Structural and Pharmacological Characterization of Novel Potent and Selective Monoclonal Antibody Antagonists of Glucose-dependent Insulinotropic Polypeptide Receptor

Background: GIPr mediates insulin secretion upon GIP stimulation.

Results: Gipg013 is a highly specific and potent antagonist of GIPr with a fully characterized mode of action.

Conclusion: Gipg013 antagonizes GIPr in vivo, as exemplified by inhibition of GIP-induced insulin secretion.

Significance: This antagonizing antibody to the GIPr will be useful as a tool to further understand the biological roles of GIP.

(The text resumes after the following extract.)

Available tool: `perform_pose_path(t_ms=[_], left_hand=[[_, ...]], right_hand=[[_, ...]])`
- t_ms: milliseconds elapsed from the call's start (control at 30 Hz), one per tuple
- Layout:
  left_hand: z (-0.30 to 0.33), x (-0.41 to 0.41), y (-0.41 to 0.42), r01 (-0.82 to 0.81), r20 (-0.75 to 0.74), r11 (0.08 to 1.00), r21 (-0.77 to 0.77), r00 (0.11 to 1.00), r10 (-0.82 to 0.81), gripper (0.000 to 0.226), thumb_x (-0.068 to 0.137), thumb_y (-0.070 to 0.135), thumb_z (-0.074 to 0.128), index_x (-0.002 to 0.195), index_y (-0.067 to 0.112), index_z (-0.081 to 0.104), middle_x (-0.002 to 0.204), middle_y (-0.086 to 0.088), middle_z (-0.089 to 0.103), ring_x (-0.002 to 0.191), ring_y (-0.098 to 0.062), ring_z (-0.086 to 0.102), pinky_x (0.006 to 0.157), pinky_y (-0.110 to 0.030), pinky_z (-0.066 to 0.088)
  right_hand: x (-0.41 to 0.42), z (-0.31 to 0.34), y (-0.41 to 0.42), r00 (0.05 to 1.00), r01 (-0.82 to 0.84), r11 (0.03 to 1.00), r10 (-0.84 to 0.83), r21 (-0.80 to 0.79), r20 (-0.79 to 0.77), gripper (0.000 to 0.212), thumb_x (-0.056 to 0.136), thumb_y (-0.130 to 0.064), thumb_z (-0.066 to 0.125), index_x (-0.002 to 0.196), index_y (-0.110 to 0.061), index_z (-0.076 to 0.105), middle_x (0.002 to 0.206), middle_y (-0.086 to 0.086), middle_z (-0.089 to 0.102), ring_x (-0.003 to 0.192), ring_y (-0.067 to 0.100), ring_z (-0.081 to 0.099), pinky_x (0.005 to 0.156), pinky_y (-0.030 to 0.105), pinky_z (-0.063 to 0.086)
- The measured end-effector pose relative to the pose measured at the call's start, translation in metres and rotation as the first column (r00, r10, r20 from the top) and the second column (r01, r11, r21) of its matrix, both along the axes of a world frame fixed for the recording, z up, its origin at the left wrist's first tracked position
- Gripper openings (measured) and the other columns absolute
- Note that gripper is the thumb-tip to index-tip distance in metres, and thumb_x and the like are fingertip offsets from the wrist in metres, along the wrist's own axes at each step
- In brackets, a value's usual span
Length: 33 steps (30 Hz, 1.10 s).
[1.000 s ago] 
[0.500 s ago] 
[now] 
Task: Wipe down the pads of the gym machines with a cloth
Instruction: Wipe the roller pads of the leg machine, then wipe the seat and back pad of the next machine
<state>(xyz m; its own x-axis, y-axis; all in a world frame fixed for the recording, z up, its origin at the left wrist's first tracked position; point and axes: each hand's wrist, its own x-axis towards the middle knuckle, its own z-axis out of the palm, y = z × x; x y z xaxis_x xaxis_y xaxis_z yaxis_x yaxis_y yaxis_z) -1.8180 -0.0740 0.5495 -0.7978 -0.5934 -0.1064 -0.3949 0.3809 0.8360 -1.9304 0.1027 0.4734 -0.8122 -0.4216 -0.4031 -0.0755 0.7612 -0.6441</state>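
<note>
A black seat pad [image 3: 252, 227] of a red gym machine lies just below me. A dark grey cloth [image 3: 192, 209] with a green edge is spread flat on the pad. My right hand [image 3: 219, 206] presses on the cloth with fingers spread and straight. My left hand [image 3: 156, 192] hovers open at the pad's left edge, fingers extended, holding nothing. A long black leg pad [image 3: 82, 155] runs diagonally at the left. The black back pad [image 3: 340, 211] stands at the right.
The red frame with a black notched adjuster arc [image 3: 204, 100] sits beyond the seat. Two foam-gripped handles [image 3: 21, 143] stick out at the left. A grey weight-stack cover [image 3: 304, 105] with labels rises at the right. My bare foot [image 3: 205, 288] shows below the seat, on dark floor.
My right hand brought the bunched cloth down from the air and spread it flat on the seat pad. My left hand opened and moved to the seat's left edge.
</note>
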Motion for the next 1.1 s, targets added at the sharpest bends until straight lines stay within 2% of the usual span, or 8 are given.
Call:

Glucose-dependent insulinotropic polypeptide (GIP) is an endogenous hormonal factor (incretin) that, upon binding to its receptor (GIPr; a class B G-protein-coupled receptor), stimulates insulin secretion by beta cells in the pancreas. There has been a lack of potent inhibitors of the GIPr with prolonged in vivo exposure to support studies on GIP biology. Here we describe the generation of an antagonizing antibody to the GIPr, using phage and ribosome display libraries. Gipg013 is a specific competitive antagonist with equally high potencies to mouse, rat, dog, and human GIP receptors with a K _i of 7 n m for the human GIPr. Gipg013 antagonizes the GIP receptor and inhibits GIP-induced insulin secretion in vitro and in vivo. A crystal structure of Gipg013 Fab in complex with the human GIPr extracellular domain (ECD) shows that the antibody binds through a series of hydrogen bonds from the complementarity-determining regions of Gipg013 Fab to the N-terminal α-helix of GIPr ECD as well as to residues around its highly conserved glucagon receptor subfamily recognition fold. The antibody epitope overlaps with the GIP binding site on the GIPr ECD, ensuring competitive antagonism of the receptor. This well characterized antagonizing antibody to the GIPr will be useful as a tool to further understand the biological roles of GIP.